Que même l'admission d'une pluralité irréductible de substances doive être la conséquence de la proposition d'après laquelle une substance ne peut être produite par une autre, c'est ce que déclarait Oldenburg à Spinoza. Spinoza proteste brièvement là contre, et si la vivacité de sa protestation manifeste ce qui par ailleurs était déjà bien certain, à savoir qu'il a adhéré dès l'abord et, que dans l'élaboration de sa doctrine, il est resté invariablement fidèle au « panthéisme », elle laisse aussi la faculté de prétendre que ce n'était point là le terme logique du simple développement de la notion de substance. Les raisons pour lesquelles Spinoza a adopté la thèse de l'unité de substance, et qui devaient correspondre à un sentiment originel très profond chez lui, nous sont très nettement indiquées par le Court Traité : c'est d'abord la conception de l'Infinité divine entendue de façon à comprendre en elle tout attribut et à n'en laisser subsister aucun en dehors d'elle ; c'est ensuite la conception de l'unité de la nature, invoquée principalement pour rendre compte de l'union, réelle elle aussi, de genres d'être qui, comme la pensée et l'étendue, n'ont rien de commun. Dans l'Éthique, c'est la première de ces deux conceptions qui intervient le plus visiblement pour préparer la conclusion, qu'en [787] dehors de Dieu il n'existe et ne peut se concevoir de substance.

Cette définition de Dieu, entendu comme « un être absolument infini » ou comme « une substance constituée par d'infinis attributs dont chacun exprime une essence éternelle et infinie » a une apparence de conformité aux définitions traditionnelles et même orthodoxes.
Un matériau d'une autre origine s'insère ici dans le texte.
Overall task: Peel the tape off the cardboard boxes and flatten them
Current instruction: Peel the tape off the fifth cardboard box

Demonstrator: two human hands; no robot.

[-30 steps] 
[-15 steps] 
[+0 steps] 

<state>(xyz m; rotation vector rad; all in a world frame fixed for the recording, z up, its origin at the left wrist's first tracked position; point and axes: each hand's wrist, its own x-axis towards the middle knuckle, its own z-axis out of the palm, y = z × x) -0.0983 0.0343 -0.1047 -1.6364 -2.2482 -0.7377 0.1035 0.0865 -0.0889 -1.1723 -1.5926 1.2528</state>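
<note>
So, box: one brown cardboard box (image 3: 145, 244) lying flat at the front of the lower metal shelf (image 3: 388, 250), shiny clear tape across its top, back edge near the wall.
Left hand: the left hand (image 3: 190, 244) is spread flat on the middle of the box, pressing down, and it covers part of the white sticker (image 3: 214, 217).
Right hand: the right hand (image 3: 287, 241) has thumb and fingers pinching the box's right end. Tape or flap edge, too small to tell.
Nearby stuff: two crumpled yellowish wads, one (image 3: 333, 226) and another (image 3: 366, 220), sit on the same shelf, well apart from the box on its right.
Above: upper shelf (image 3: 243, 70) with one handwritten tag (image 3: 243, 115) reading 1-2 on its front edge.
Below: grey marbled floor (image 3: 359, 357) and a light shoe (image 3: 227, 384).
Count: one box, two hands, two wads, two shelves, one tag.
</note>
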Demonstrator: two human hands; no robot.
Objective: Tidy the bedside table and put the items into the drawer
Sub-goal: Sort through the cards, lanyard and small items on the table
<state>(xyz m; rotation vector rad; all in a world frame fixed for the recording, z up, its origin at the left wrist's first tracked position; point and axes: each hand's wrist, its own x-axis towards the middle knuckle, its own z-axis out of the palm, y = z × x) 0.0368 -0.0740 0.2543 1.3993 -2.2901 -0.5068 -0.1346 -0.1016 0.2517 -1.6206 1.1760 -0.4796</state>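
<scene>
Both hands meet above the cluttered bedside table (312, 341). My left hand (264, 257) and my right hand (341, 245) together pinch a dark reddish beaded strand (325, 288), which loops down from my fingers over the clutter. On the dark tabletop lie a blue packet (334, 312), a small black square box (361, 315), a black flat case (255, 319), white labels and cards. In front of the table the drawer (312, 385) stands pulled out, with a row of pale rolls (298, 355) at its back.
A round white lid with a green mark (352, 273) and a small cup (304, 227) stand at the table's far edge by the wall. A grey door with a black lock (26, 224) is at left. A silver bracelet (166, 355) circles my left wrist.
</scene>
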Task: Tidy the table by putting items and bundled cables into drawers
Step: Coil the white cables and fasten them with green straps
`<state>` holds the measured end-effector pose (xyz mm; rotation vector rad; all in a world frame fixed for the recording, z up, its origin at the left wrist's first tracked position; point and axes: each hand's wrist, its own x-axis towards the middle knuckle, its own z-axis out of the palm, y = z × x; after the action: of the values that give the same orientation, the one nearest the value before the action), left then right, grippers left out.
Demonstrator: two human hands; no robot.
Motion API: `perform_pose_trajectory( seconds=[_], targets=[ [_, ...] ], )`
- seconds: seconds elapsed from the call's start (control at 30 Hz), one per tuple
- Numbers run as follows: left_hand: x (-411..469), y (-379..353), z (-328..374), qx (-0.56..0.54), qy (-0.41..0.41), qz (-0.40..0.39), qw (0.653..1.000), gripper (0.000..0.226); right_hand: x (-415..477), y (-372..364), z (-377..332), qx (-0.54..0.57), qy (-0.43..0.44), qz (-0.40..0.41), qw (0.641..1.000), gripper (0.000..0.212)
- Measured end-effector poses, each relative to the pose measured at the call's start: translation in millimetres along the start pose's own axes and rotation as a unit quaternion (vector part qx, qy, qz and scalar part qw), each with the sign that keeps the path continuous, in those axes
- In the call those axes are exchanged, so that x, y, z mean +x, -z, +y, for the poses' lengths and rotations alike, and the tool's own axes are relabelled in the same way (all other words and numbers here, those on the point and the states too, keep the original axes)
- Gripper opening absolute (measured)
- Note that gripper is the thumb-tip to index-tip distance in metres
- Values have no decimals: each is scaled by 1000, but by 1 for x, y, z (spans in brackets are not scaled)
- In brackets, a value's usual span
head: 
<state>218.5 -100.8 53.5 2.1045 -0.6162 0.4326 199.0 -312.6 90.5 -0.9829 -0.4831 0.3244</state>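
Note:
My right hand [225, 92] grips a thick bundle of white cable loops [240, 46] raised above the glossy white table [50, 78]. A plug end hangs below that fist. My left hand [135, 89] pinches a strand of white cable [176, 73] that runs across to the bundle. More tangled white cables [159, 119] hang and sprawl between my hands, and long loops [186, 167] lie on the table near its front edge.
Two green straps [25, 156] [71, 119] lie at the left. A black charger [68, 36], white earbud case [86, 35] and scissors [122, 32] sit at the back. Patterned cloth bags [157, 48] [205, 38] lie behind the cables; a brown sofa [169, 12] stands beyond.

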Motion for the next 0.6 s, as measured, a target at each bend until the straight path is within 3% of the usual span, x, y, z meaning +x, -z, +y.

Cependant que l'on songe que, pour Spinoza, les attributs infinis qui constituent Dieu ne sont point des perfections qualitatives participables ou imitables par des êtres créés hors d'elles, mais de vraies substances, des genres d'êtres infinis ; que l'on se rappelle en outre la distinction si fortement mise en relief dans le Court Traité entre les propriétés de Dieu, qui ne sont que des expressions relatives ou formelles de sa nature, et les attributs, qui en sont des expressions constitutives ou absolues, les propriétés étant des adjectifs impossibles à comprendre sans leurs substantifs qui sont les attributs : il apparaît suffisamment dès lors que c'est bien cette définition de Dieu qui concentrant en lui, non point précisément toutes les qualités, mais toutes les réalités essentielles, s'oppose à ce que des substances puissent être réalisées hors de lui.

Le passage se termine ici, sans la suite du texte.